- What you are asked to do: Copy the data that follows exactly, and include none of its images.

- Data shown:
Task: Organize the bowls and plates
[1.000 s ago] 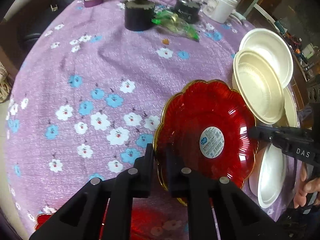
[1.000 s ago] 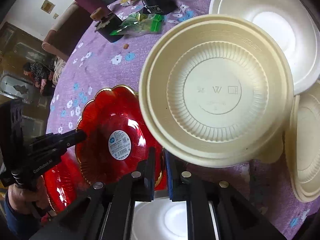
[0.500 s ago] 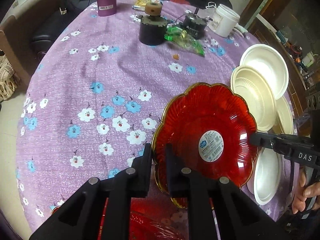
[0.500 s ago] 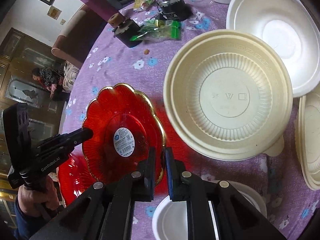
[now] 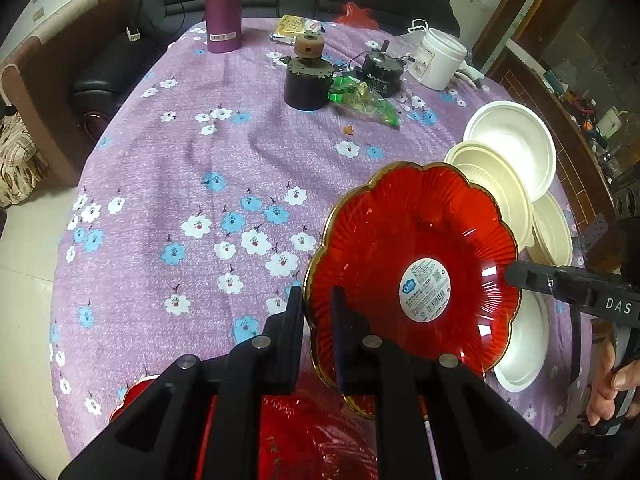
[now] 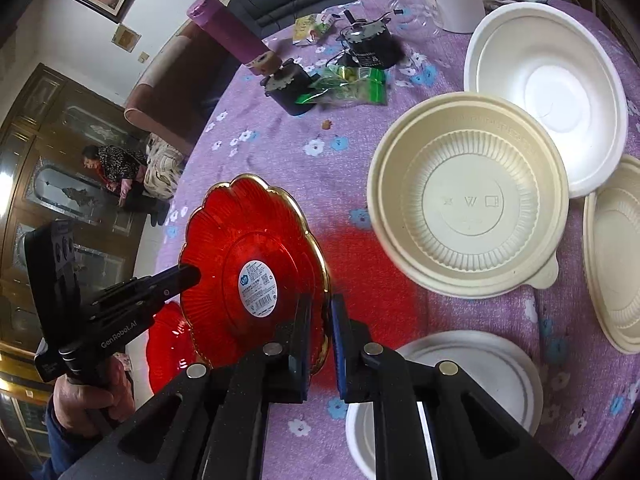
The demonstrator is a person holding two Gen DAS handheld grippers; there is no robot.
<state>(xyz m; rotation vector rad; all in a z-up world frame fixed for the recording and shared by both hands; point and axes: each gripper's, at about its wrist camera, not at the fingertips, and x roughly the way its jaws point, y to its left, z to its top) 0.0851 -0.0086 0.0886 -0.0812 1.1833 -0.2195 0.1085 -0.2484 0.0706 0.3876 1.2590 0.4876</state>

- Answer box:
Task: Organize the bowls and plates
[1.000 s ago] 
[1.000 s ago] 
[0.500 s ago] 
[0.500 s ago] 
[now] 
[now] 
The demonstrator is a person holding two Gen DAS handheld grippers; there is no robot.
<state>(xyz m; rotation vector rad; all in a z-up world frame fixed for the recording and shared by both hands; point and axes: each gripper's, at about its wrist camera, not at the fingertips, and x roughly the way its jaws point, y to its left, z to its top) 0.0851 -0.0086 0.0886 -0.0812 1.1833 -0.2195 0.1085 -0.2484 0.0706 0.3876 1.2590 0.4876</state>

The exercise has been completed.